Not since our own former big lug of a president offered his unforgettable apologia-and-alibi (“I did not have sexual relations with that woman . . . .”) has a story like Rob Ford’s been so unconvincing. Not to mention unchivalrous.

IT WILL not surprise contemporary readers to learn that Toronto’s mayor and his brother are planning to start their own television show. At least they were before they found themselves at the center of this Mack Sennett & Fatty Arbuckle burlesque. The Ford Show (tentatively titled Ford Nation) would have fit right in with the current rage for Reality TV Shows, which aren’t always easy to distinguish from so-called reality itself.

It’s hard to think of anything appropriate to say about this mayor’s latest escapade, to use a polite word for the mess in Toronto, but when words fail, there’s always a good photographer for a daily newspaper to rely on.
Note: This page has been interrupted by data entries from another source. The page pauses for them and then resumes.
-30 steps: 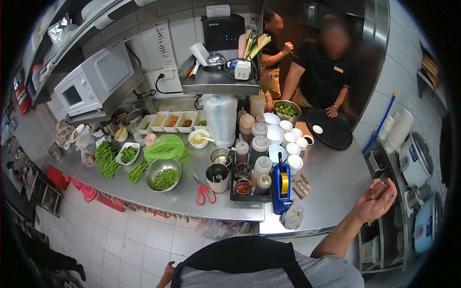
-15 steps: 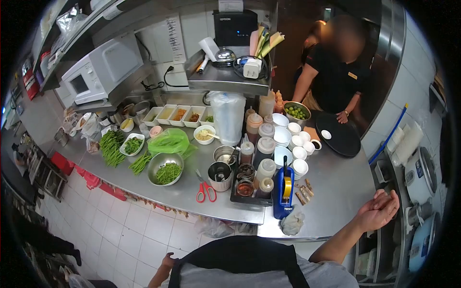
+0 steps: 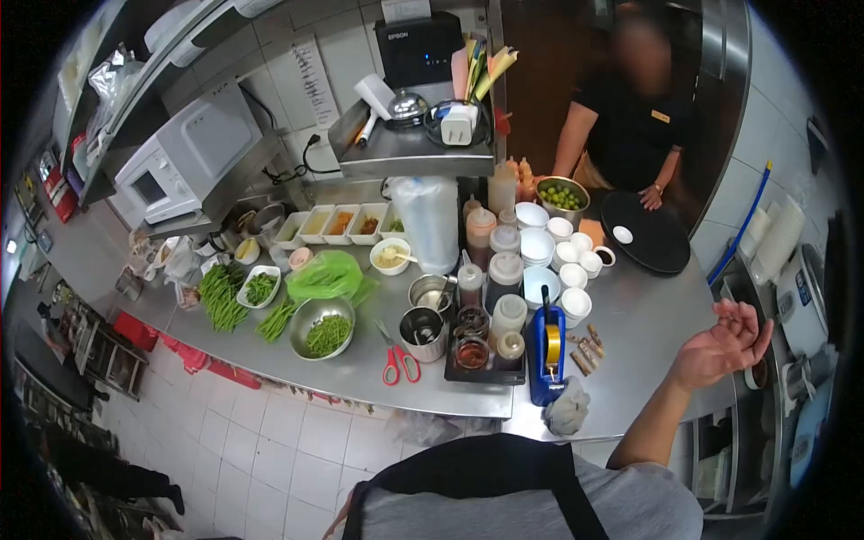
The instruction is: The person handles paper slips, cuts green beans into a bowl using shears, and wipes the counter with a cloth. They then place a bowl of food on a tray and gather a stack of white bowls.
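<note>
Near the shiny steel counter [image 3: 643,346], a half-curled right hand [image 3: 723,347].

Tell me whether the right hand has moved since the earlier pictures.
Yes: judged against the blue tape dispenser, the right hand has shifted upward in the view.
</note>
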`<action>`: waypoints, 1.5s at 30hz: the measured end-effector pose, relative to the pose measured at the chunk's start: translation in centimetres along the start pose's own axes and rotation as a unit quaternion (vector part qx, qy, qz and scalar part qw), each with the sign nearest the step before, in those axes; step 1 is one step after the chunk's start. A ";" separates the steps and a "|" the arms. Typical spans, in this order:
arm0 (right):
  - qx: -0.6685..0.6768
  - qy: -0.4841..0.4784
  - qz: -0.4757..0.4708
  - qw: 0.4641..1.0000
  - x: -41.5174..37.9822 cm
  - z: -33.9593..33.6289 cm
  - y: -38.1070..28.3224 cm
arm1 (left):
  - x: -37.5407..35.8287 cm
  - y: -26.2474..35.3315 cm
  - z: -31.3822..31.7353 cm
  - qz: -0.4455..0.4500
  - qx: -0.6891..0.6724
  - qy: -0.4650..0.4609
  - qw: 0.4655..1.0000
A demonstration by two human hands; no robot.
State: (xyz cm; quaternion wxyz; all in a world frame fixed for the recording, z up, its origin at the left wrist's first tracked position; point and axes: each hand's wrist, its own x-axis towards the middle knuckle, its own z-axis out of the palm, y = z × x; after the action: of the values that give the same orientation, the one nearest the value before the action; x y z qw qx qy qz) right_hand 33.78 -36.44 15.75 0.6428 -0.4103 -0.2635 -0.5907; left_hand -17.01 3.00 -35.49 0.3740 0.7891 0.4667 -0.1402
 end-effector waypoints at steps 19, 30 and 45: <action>0.045 -0.057 0.182 0.981 -1.6 3.0 -0.7 | 4.3 -0.3 -1.5 0.058 0.025 0.021 0.998; 0.068 -0.458 0.205 0.862 -3.4 45.8 0.4 | -0.1 10.5 -12.4 -0.009 -0.550 0.281 0.787; 0.028 -0.192 0.382 0.904 1.9 53.9 12.1 | -16.8 13.6 -16.4 0.033 -0.528 0.425 0.735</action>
State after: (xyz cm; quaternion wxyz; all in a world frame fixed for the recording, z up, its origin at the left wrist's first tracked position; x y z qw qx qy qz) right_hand 53.79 7.32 42.99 0.7674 -0.5668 -0.2213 -0.2023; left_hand -16.55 0.33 -8.48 0.4976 0.4574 0.5499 0.4906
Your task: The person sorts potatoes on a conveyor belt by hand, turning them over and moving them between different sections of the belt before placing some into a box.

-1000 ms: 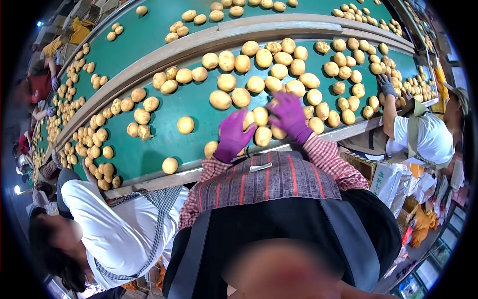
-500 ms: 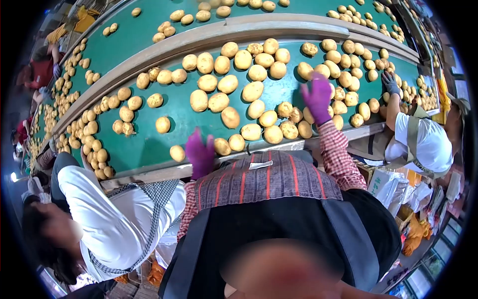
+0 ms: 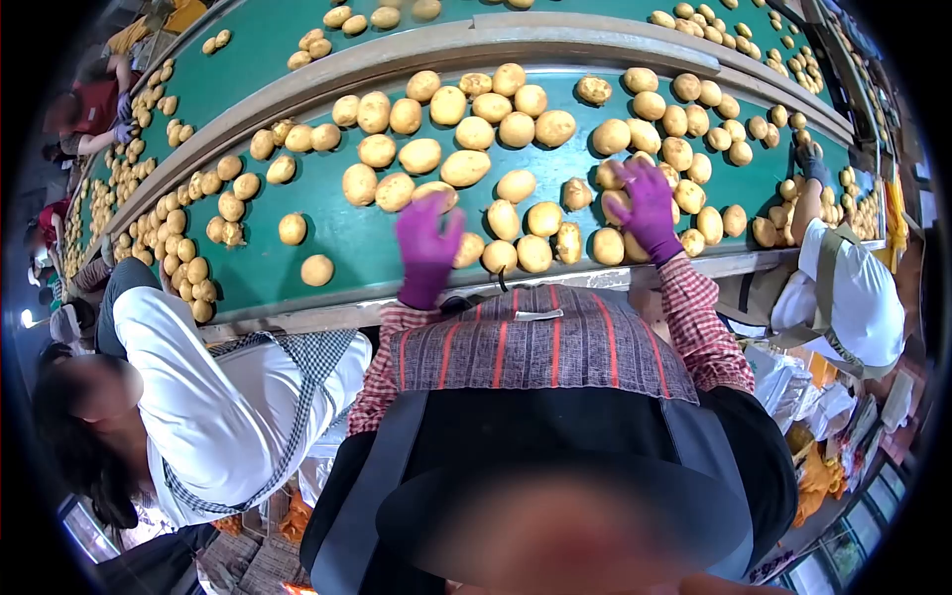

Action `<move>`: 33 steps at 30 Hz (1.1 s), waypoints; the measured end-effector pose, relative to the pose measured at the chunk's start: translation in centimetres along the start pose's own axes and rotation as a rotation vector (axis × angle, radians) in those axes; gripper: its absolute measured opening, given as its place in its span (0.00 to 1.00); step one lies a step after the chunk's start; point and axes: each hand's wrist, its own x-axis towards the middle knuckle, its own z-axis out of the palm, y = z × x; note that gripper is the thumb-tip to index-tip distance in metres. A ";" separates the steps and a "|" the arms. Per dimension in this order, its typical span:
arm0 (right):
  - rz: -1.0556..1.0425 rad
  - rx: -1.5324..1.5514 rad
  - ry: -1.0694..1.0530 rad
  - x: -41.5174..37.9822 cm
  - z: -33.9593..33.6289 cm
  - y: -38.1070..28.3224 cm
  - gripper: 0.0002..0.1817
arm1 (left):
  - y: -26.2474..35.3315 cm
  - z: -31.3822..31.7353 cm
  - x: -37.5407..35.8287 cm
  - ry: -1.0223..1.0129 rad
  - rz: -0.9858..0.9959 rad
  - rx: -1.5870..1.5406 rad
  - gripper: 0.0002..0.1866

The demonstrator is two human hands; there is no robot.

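Observation:
Both of my hands wear purple gloves and are over a green conveyor belt [image 3: 347,238] carrying many yellow potatoes. My left hand [image 3: 428,243] is near the belt's front edge, its fingers apart, beside a potato [image 3: 468,250] and partly covering another just beyond the fingertips. Farther right, my right hand [image 3: 645,205] reaches down among clustered potatoes with its fingers spread. One potato [image 3: 608,246] lies just below its palm, and others touch or sit close to the fingers. Neither hand is closed around a potato.
A wooden divider [image 3: 426,48] separates this belt from another beyond it. At left sits a co-worker in a white shirt [image 3: 203,397]; at right another [image 3: 853,297] reaches onto the belt with a gloved hand. More workers are at far left. Plastic bags [image 3: 778,382] lie below the belt.
My left hand has moved right and farther over the belt, up to the potatoes. My right hand has shifted slightly down. Many potatoes have moved left.

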 end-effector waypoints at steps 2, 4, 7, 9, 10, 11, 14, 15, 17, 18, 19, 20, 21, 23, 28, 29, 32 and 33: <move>0.089 -0.038 0.125 -0.4 -0.3 3.0 0.34 | -1.9 -1.2 1.0 0.188 -0.135 0.179 0.21; 0.206 -0.149 0.171 -0.7 -0.4 5.1 0.32 | -4.3 -2.2 1.8 0.174 -0.365 0.416 0.23; 0.277 0.208 0.277 -0.3 2.6 4.0 0.28 | -10.3 0.9 0.5 0.183 -0.498 0.419 0.30; 0.066 0.284 0.095 1.1 -0.2 -0.7 0.28 | -10.0 2.5 1.1 0.164 -0.488 0.388 0.33; -0.076 0.323 0.138 1.0 -0.5 -2.6 0.28 | -7.6 2.8 2.0 0.105 -0.493 0.397 0.35; -0.220 0.358 0.179 1.0 -0.5 -3.8 0.28 | -5.6 3.4 2.6 0.047 -0.500 0.406 0.36; -0.339 0.253 0.012 1.8 0.3 -3.9 0.29 | -2.4 7.0 2.8 -0.040 -0.482 0.214 0.39; -0.363 0.142 0.000 2.2 1.2 -3.5 0.28 | -1.3 8.0 2.4 -0.028 -0.471 0.211 0.39; -0.351 0.205 0.036 2.8 1.1 -2.0 0.29 | 1.9 8.9 2.8 -0.231 -0.509 0.027 0.39; -0.289 0.261 0.052 2.8 0.9 -1.1 0.29 | 3.8 9.9 2.9 -0.259 -0.357 0.019 0.37; -0.242 0.276 0.034 3.0 1.5 0.2 0.31 | 5.0 12.1 2.1 -0.171 -0.135 0.255 0.37; -0.184 0.252 0.056 2.8 1.4 1.4 0.32 | 6.7 13.9 1.6 -0.156 -0.176 0.138 0.35; -0.132 0.231 0.077 2.6 1.3 2.7 0.34 | 7.8 14.9 1.3 -0.136 -0.218 0.025 0.32; -0.037 0.135 0.011 1.0 0.6 5.8 0.32 | 9.1 15.0 1.0 -0.215 -0.418 -0.379 0.29; 0.053 0.055 -0.067 -1.0 -1.2 15.0 0.33 | 9.6 11.0 1.6 -0.095 -0.473 -0.416 0.25; 0.014 -0.105 0.107 -1.8 -2.0 18.1 0.29 | 8.8 9.8 1.3 -0.028 -0.483 -0.153 0.26; 0.120 -0.128 0.118 -2.1 -2.7 22.4 0.22 | 6.3 8.5 -2.2 0.009 -0.374 0.515 0.29; 0.215 -0.129 0.095 -2.2 -3.8 22.9 0.20 | 5.4 9.8 -4.1 -0.014 -0.318 0.548 0.31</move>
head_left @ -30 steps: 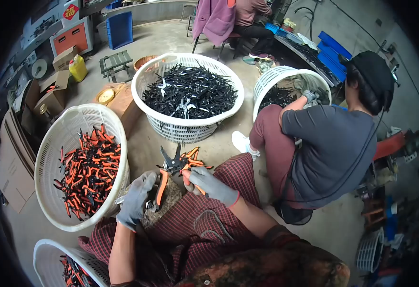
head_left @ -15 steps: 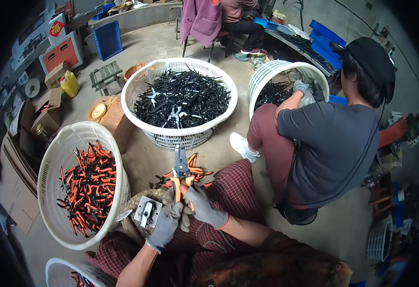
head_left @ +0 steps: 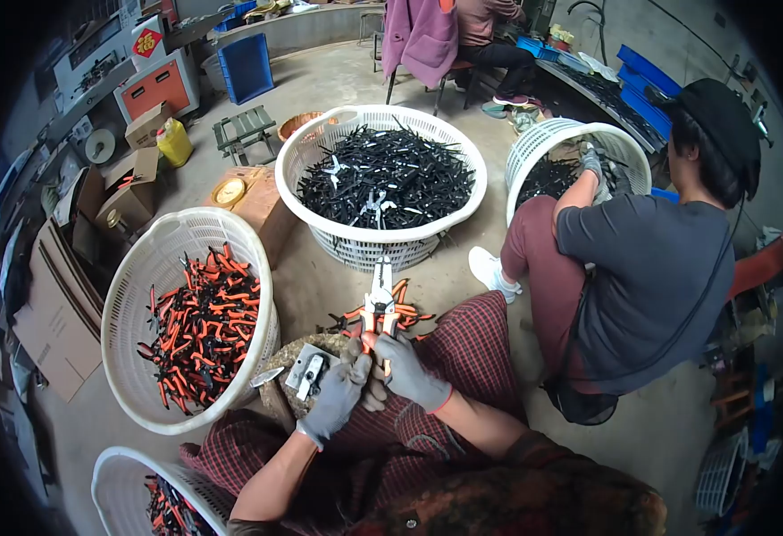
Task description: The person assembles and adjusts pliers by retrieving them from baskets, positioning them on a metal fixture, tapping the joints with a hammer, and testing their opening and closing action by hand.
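A pair of wire stripper pliers with orange-and-pale handles points away from me, jaws up, in front of my lap. My left hand, in a grey glove, is closed on the left handle. Gloved the same way, my right hand grips the right handle. The handles stand slightly apart. Just left of my hands, a small metal fixture is mounted on a rough block. Beyond the pliers, several orange-handled pliers lie in a loose pile.
A white basket of orange-and-black pliers stands left; another basket is lower left. Ahead, a white basket holds black tool parts. At right, a seated co-worker reaches into a tipped basket. A wooden box stands between baskets.
The whole view has shifted, so most things appear further right. The pliers' head now catches more light; both hands still hold it. The co-worker's hand has moved within the tipped basket.
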`<state>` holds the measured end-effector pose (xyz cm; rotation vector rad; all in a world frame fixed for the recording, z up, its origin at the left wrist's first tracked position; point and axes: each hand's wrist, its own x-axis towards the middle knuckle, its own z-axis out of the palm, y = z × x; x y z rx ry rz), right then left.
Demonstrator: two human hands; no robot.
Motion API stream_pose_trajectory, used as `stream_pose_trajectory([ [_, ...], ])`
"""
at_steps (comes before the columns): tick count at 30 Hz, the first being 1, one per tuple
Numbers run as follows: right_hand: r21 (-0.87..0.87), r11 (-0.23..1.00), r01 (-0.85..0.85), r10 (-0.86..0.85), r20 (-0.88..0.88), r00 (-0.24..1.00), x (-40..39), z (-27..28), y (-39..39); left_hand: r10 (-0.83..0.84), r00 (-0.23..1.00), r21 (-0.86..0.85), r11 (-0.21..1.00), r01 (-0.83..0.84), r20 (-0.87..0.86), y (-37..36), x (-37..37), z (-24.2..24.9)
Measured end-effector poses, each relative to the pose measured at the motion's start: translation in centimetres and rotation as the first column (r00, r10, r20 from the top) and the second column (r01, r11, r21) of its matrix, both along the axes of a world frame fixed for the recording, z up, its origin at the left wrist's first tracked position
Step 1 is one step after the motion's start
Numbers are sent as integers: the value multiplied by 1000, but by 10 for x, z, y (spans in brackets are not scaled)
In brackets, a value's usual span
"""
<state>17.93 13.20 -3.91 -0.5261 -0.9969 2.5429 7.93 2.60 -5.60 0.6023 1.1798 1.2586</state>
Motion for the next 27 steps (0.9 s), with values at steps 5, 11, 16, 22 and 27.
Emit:
stream_pose_trajectory([
  [5,275,960,-44,86,-143,986,14,20,23,-30,942,-158,987,-25,-334,-18,-27,32],
  [11,18,996,-86,87,-332,939,21,12,25,225,949,193,964,-183,-222,-36,-49,62],
  [16,-94,978,-187,164,-205,965,15,22,-10,101,986,343,938,-50,-133,-33,-38,66],
  [22,-45,945,-323,310,-182,933,13,33,-30,9,988,331,943,44,-156,-43,-46,49],
  [27,10,896,-445,438,-192,878,6,33,-40,187,946,251,961,-120,-265,-57,-44,59],
])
The AP’s Chris Young pretty much caught the whole sad spirit of The Hon. Rob Ford in a candid shot that made Page 2 of Tuesday’s paper. There he was, resting his ample frame and mopping his brow like a fake wrestler while conferring with counsel, who turns out to have the perfect name for a lawyer: George Rust-D’Eye, Attorney at Law.

You can’t make these things up. Unless you’re Finley Peter Dunne at the turn of another century or covering the lesser political races in deepest darkest Arkansas today. Who would have thought that this state’s politics would look almost serious compared to those in Toronto, Canada? The world’s turned upside down, we tell you.